### Exercise
Repeat exactly the lines that run from the start of the records below to the line with "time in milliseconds", including both of those lines but not the pictures.

Dataset entries
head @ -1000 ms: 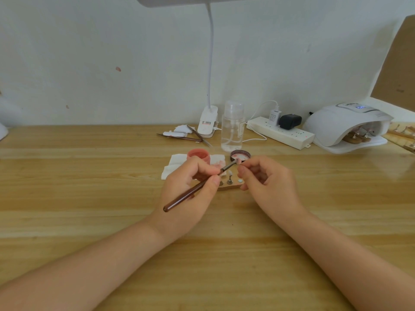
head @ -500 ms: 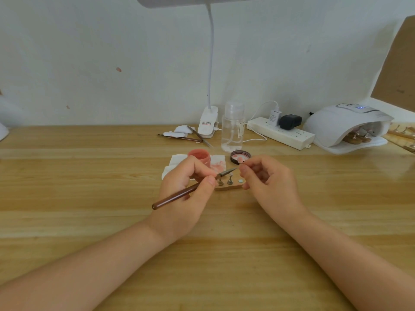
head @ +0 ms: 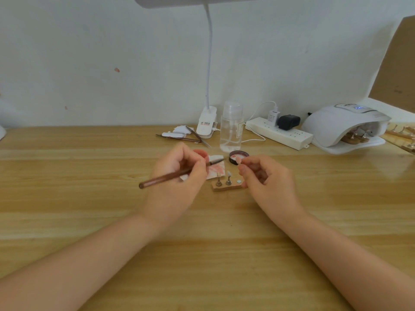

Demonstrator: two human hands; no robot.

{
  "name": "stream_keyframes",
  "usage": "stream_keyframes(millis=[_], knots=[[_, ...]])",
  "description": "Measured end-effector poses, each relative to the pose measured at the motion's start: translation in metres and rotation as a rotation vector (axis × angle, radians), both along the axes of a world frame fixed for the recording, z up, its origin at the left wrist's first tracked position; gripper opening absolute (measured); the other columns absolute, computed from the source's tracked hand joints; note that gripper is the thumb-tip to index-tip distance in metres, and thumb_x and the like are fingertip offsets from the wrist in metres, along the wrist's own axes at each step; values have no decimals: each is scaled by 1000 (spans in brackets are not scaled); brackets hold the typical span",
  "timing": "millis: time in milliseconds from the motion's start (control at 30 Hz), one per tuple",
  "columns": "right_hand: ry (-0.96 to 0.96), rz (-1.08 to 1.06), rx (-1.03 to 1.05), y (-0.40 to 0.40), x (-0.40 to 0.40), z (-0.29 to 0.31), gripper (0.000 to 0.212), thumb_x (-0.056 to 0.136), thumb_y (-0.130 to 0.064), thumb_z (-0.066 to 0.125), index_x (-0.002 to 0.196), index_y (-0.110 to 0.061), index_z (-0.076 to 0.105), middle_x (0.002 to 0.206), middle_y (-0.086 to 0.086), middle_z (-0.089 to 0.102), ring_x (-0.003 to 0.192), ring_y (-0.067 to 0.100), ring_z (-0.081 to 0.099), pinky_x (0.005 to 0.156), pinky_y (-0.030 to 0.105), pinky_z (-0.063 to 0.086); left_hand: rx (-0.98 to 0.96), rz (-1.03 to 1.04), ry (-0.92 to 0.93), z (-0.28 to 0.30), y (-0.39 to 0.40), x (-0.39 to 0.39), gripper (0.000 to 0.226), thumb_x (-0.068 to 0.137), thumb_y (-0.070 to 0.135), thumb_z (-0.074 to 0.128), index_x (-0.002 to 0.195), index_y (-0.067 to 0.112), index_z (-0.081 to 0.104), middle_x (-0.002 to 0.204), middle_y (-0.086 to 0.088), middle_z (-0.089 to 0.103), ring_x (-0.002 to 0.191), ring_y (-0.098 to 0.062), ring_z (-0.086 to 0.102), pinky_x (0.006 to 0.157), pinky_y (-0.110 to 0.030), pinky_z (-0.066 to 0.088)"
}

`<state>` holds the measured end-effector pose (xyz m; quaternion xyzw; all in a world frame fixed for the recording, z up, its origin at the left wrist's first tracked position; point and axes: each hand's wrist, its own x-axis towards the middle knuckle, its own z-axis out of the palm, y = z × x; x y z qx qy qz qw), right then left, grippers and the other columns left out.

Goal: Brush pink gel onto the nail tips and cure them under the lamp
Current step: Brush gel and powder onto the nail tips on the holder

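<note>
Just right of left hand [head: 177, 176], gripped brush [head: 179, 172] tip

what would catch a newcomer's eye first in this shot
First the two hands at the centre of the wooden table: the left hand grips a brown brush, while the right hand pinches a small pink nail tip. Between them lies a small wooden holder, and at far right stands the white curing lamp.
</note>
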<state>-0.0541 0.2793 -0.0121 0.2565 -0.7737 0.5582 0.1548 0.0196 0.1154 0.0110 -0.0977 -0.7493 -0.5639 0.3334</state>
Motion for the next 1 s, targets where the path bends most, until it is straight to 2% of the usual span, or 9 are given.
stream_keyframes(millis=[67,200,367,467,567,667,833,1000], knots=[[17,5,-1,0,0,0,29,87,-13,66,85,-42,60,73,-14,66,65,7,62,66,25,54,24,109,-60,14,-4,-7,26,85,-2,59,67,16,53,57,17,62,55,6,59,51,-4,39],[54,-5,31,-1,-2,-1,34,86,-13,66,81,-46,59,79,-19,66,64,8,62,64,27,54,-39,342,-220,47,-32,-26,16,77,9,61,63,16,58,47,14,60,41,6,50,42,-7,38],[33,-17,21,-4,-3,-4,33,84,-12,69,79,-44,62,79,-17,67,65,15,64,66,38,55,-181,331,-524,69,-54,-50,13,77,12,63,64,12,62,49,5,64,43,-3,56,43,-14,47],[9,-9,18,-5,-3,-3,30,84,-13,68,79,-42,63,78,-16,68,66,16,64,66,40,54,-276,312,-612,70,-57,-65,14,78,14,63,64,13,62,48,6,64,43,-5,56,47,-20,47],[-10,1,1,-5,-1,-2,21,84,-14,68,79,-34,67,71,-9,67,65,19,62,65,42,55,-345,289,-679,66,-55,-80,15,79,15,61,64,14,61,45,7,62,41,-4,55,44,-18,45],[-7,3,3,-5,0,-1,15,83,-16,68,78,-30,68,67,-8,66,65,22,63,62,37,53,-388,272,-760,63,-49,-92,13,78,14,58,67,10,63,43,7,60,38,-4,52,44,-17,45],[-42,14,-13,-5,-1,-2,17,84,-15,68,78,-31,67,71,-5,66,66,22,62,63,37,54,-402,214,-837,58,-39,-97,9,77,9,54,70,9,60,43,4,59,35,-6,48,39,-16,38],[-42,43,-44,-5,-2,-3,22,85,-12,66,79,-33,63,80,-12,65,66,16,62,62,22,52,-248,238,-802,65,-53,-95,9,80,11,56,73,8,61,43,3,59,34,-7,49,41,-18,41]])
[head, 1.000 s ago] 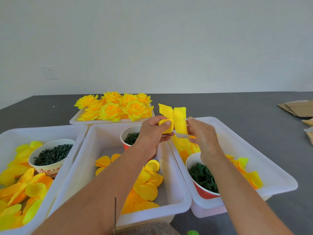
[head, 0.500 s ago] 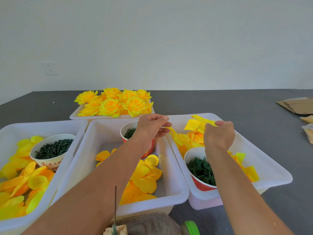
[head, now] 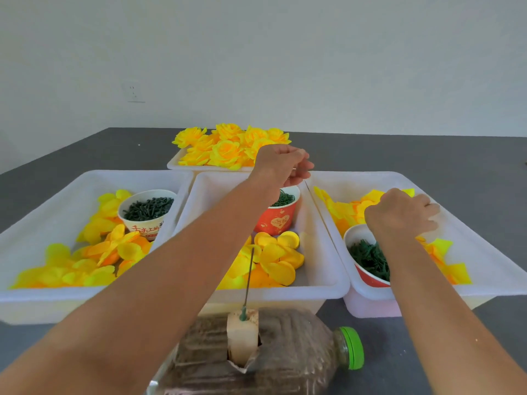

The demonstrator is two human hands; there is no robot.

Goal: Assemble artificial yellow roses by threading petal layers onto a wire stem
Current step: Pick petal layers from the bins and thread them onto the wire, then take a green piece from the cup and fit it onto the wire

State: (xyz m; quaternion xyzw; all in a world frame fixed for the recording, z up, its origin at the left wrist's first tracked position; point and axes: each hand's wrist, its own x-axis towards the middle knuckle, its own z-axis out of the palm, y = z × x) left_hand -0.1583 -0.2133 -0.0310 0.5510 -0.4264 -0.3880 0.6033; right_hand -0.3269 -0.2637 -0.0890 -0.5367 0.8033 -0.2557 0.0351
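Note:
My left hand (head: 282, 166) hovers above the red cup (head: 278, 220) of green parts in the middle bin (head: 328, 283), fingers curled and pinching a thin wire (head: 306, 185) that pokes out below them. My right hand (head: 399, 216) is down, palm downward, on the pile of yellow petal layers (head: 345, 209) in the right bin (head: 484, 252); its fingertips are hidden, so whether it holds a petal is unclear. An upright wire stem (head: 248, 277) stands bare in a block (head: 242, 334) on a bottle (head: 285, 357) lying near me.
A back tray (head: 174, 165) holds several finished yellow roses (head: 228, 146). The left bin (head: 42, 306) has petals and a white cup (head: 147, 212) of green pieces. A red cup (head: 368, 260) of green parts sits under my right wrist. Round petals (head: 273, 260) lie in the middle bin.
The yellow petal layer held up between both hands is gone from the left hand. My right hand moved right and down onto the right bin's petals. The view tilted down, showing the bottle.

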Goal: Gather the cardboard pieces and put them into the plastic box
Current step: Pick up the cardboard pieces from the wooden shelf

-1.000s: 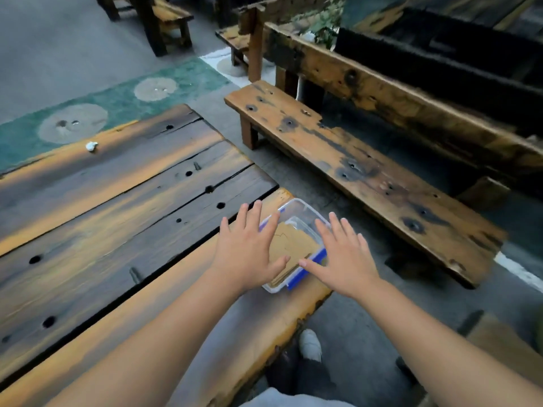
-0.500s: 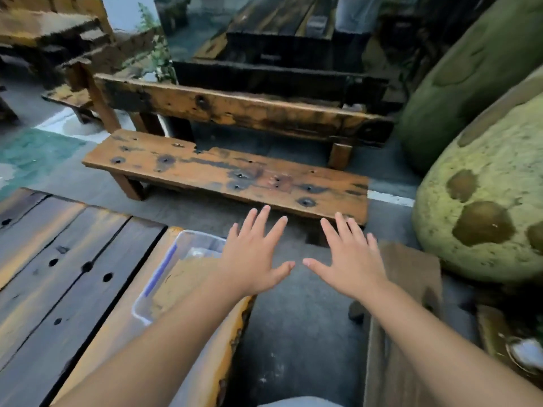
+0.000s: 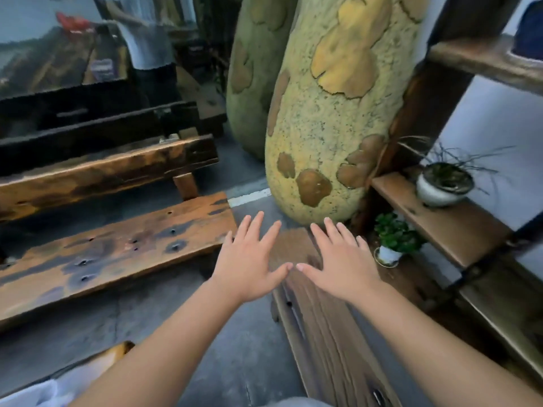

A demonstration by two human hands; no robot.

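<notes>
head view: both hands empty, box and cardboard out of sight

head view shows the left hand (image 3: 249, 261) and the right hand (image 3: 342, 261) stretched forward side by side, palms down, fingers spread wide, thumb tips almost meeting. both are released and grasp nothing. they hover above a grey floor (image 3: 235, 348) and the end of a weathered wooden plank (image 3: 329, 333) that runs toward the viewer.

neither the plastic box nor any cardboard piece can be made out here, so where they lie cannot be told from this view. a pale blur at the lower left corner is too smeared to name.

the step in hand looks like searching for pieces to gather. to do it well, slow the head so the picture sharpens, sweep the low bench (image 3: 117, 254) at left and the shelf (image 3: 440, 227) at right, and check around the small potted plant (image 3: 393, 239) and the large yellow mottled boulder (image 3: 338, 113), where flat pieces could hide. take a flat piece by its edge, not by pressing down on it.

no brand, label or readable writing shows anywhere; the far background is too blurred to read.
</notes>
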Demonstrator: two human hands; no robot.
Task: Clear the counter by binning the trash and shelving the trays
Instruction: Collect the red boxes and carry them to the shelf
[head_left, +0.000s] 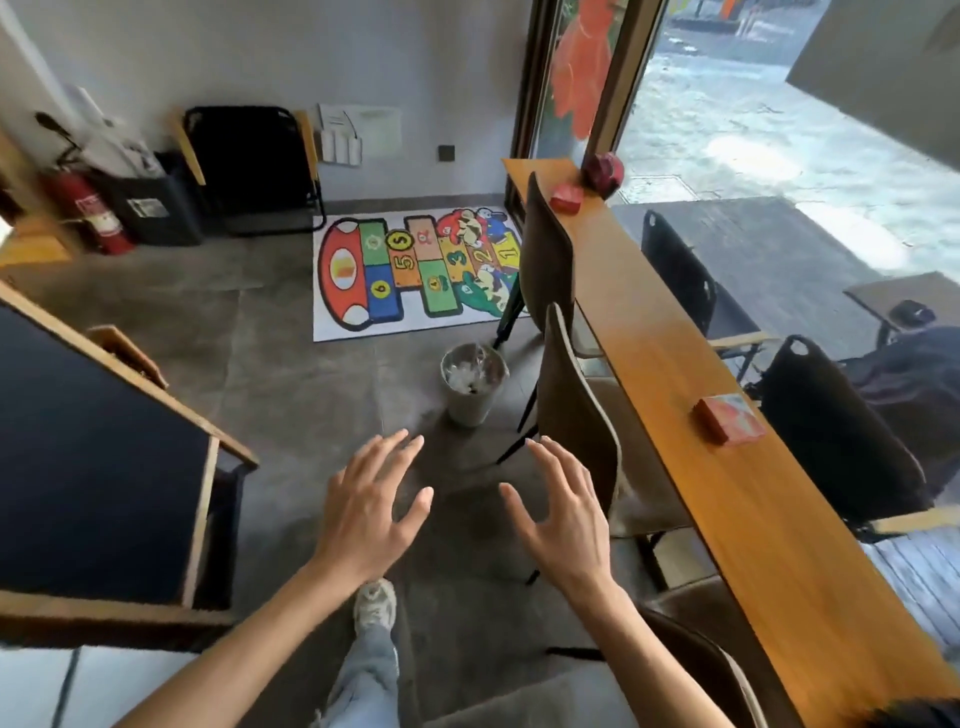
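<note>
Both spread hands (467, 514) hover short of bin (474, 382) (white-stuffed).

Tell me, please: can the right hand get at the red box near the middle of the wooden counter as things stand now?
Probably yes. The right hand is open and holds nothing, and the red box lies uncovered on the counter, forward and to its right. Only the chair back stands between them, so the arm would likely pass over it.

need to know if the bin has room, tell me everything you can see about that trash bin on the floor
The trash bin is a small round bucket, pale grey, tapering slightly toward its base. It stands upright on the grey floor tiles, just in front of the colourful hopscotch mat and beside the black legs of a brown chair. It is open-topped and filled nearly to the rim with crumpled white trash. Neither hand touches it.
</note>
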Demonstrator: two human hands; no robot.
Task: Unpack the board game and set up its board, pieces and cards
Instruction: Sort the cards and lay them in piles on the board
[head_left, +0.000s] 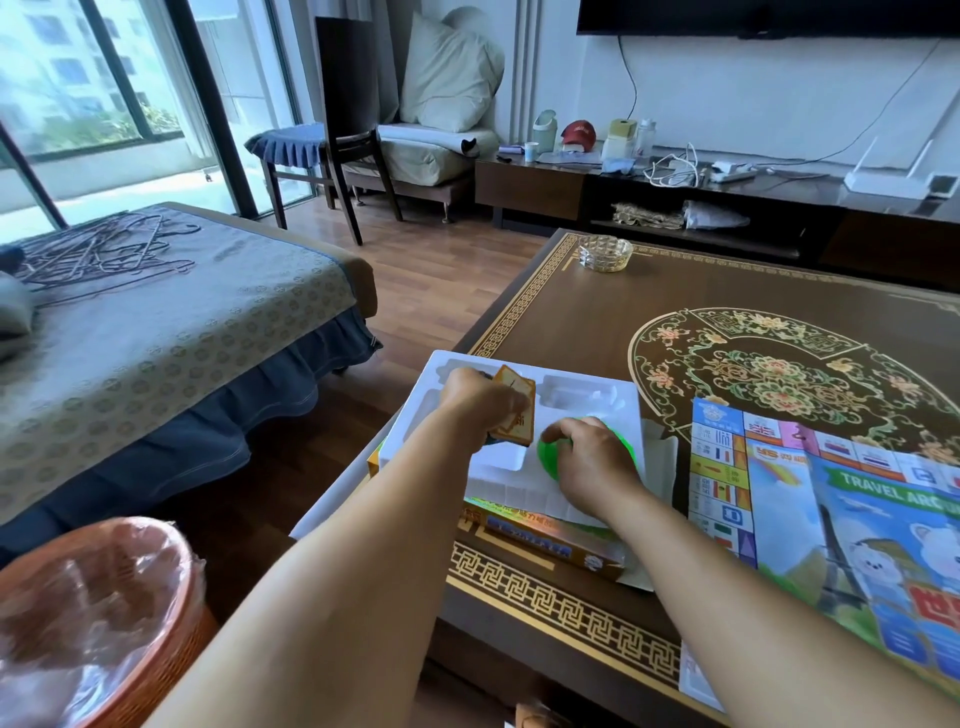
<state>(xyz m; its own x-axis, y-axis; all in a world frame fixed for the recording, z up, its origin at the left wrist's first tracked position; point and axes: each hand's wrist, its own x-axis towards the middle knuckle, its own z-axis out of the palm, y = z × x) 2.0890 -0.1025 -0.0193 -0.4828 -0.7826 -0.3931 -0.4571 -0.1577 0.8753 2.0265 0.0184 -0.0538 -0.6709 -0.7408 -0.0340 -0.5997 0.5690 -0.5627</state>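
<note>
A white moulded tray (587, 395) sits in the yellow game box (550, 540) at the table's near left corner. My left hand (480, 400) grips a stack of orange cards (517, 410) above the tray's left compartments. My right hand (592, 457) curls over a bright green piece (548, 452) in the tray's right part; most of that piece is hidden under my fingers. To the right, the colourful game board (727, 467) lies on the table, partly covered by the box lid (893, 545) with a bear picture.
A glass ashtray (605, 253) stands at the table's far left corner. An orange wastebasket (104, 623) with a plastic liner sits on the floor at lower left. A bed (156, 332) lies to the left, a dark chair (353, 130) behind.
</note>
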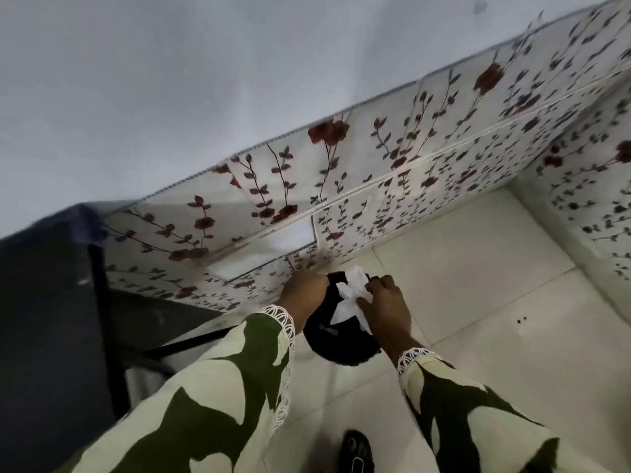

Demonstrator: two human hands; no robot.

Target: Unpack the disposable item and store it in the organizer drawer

### Task solution
head @ -1000 ms: 
head @ -500 ms: 
head @ +0 ms: 

Demonstrator: two human hands; no robot.

{
  "name": "stream_keyframes",
  "usage": "stream_keyframes(millis=[_], knots=[[_, ...]])",
  "description": "Measured end-effector poses, each relative to the pose measured at the motion's start: translation in metres and rotation as a rotation vector (axis × angle, radians), both along the axes of a world frame fixed for the recording, z up, its origin at the left wrist's first tracked position; gripper opening absolute (measured); the other columns absolute, computed from the source's tracked hand joints; note that gripper is the thumb-tip to index-tip distance in metres, and thumb_x and the like are fingertip offsets from the wrist in metres, along the wrist's own axes at each step; values have no decimals: each is scaled by 1000 (spans in brackets are not scaled); brackets hold the typical span",
  "timing": "millis: time in milliseconds from the motion's start (control at 30 Hz), one per tuple",

Nothing else remains to be done for this exercise.